> **WHAT TO PRODUCE**
Please give the whole listing again word for word, and drop any pictures it holds.

·····

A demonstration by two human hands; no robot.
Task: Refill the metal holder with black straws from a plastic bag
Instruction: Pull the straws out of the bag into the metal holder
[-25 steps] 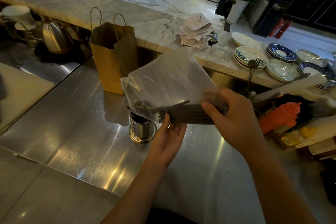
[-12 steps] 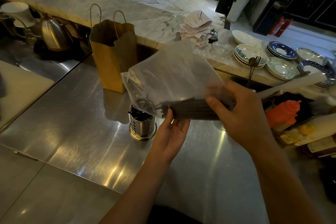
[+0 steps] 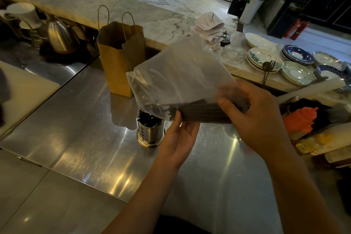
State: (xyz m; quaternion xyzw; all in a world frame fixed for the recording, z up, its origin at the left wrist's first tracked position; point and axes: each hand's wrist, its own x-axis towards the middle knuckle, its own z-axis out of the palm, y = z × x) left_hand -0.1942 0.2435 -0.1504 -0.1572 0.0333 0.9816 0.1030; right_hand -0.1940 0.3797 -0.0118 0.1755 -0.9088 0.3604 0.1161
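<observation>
Straw bag seemingly above holder

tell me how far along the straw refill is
Early on. Done: the bag is off the counter and over the holder, which has some dark pieces in it, too dim to identify. In hand: both hands, left and right, grip the bag at the straws, which lie sideways inside it. Left: get the straws out and stand them in the holder.
</observation>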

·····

> **THE ANSWER**
A demonstration by two human hands; no robot.
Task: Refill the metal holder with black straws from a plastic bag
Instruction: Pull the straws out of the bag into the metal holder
[-25 steps] 
[-12 steps] 
[+0 steps] 
State: (xyz m; quaternion xyzw; all in a world frame fixed for the recording, z up, its origin at the left wrist's first tracked position; point and axes: each hand's wrist, its own x-axis towards the middle knuckle, its own z-axis out of the palm, y = z × x) left_hand -0.1942 0.2435 -0.1504 -0.1572 0.0333 0.9816 0.1030; right_hand -0.1940 0.3797 -0.0118 0.1755 -0.9088 0.3604 0.1161
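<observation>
Straw bag seemingly above holder

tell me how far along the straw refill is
Early on. Done: the bag is off the counter and over the holder, which has some dark pieces in it, too dim to identify. In hand: both hands, left and right, grip the bag at the straws, which lie sideways inside it. Left: get the straws out and stand them in the holder.
</observation>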

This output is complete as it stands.